• Work instruction
In the records below, reproduce exactly the lines from the one containing "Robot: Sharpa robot" through the one containing "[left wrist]", both included, and omit the pictures.

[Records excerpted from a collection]
=== Section Start ===
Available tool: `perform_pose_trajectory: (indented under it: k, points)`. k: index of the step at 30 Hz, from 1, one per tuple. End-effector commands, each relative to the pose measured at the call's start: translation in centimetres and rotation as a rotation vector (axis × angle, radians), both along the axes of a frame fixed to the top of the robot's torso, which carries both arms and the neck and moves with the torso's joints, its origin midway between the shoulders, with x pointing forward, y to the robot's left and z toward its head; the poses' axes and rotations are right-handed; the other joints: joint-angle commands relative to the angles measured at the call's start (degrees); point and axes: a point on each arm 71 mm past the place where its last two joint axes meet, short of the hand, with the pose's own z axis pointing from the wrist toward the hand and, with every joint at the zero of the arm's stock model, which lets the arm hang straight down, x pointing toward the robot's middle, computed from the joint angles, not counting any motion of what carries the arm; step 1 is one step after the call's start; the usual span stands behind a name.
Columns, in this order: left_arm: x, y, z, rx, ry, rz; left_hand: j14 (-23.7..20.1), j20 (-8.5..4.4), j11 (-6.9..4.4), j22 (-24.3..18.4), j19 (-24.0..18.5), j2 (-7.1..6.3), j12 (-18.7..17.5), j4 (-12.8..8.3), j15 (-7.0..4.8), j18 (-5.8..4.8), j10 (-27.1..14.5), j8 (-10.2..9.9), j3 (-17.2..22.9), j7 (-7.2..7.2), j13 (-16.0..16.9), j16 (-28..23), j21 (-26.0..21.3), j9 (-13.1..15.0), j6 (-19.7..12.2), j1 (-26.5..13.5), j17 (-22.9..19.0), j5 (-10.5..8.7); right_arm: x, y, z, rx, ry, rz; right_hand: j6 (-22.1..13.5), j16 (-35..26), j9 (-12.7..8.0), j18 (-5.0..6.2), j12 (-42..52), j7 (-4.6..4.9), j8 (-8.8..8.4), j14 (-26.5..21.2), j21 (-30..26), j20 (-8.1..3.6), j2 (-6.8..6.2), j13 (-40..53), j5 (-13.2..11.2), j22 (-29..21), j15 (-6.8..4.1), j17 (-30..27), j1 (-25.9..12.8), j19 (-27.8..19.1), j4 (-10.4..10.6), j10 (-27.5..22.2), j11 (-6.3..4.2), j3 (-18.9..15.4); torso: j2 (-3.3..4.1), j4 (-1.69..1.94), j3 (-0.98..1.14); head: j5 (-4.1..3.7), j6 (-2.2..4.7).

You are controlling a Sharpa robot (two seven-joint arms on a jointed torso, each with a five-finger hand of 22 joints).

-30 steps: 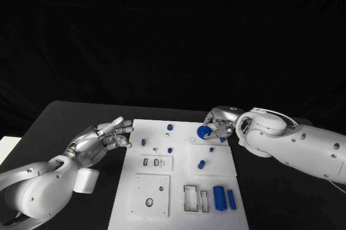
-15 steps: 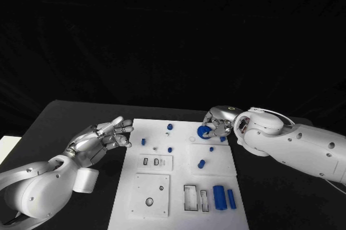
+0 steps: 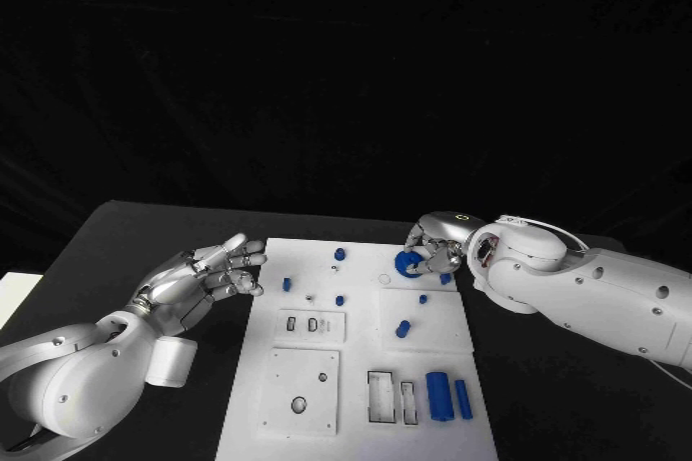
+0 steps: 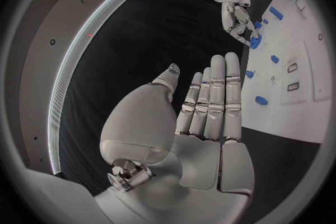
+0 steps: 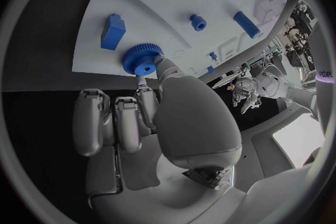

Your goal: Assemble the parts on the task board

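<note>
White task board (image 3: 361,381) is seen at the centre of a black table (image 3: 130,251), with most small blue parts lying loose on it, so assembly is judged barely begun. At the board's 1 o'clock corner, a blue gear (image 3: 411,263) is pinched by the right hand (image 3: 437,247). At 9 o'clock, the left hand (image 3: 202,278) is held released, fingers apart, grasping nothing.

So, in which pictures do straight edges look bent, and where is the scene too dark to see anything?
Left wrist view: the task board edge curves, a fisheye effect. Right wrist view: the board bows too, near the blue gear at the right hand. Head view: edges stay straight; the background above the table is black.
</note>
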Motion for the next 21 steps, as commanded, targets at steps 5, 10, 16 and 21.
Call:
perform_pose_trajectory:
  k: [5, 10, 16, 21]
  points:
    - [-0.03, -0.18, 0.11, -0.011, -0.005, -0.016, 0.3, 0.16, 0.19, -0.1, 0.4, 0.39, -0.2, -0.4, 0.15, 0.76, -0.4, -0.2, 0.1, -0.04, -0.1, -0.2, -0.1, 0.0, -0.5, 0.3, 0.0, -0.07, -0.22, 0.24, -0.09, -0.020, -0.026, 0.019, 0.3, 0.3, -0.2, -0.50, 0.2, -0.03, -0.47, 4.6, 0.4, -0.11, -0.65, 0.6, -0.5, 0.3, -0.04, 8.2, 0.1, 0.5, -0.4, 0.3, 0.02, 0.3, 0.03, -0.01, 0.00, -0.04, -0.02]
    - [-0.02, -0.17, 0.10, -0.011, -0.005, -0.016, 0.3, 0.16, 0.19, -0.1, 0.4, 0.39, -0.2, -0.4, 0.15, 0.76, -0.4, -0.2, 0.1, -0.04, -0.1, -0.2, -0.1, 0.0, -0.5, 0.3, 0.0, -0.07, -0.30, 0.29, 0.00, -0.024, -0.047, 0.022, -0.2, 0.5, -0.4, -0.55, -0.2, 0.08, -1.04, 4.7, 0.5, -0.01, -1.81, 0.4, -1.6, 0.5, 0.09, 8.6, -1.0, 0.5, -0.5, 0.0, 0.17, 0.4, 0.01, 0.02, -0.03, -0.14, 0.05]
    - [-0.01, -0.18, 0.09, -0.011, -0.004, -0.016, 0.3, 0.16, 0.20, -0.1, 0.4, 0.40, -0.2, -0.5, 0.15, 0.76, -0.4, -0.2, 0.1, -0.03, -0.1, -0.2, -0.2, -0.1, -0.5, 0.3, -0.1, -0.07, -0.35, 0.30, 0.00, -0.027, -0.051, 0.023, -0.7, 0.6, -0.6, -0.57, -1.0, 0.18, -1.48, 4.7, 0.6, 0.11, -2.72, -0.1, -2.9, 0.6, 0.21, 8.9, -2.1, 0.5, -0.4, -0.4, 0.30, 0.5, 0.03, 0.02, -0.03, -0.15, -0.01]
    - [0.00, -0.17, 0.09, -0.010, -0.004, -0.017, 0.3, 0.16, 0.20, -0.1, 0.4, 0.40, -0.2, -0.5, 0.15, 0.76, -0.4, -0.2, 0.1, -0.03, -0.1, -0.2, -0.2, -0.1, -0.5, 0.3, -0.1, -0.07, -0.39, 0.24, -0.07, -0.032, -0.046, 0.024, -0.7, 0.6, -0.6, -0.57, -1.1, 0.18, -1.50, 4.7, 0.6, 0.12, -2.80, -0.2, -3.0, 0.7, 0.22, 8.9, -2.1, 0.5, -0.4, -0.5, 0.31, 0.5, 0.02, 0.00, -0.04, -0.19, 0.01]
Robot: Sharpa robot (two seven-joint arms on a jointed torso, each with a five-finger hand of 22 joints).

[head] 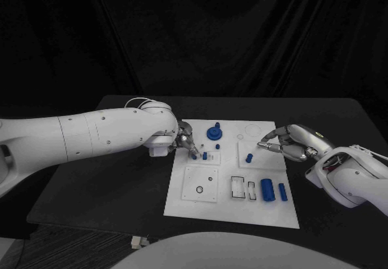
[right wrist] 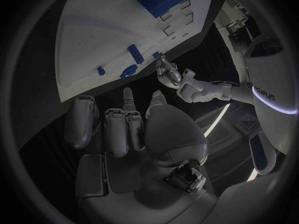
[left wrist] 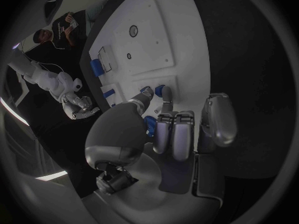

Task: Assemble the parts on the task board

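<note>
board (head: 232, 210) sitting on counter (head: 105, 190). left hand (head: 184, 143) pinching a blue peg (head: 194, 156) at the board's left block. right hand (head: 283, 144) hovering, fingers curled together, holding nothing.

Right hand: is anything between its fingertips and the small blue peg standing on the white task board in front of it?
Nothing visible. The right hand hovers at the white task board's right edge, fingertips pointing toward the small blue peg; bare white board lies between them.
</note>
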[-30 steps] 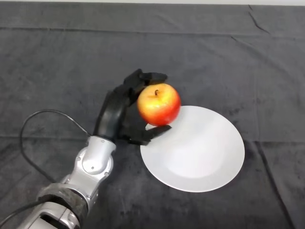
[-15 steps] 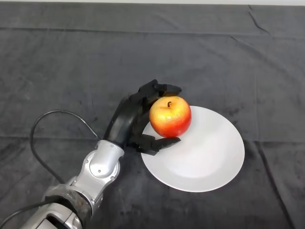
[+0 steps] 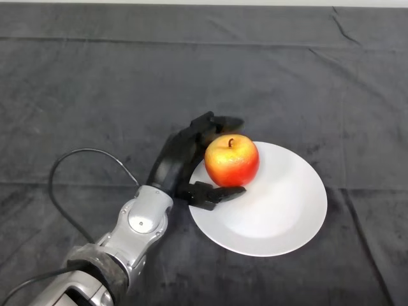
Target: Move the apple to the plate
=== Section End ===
• Answer space
Robot: Sharpa robot (two seven-joint arms on a jointed torso, each with a five-finger hand of 22 joints).

[head] 
[right wrist] 
[left wrist] 

The exercise is finished and nothing remains.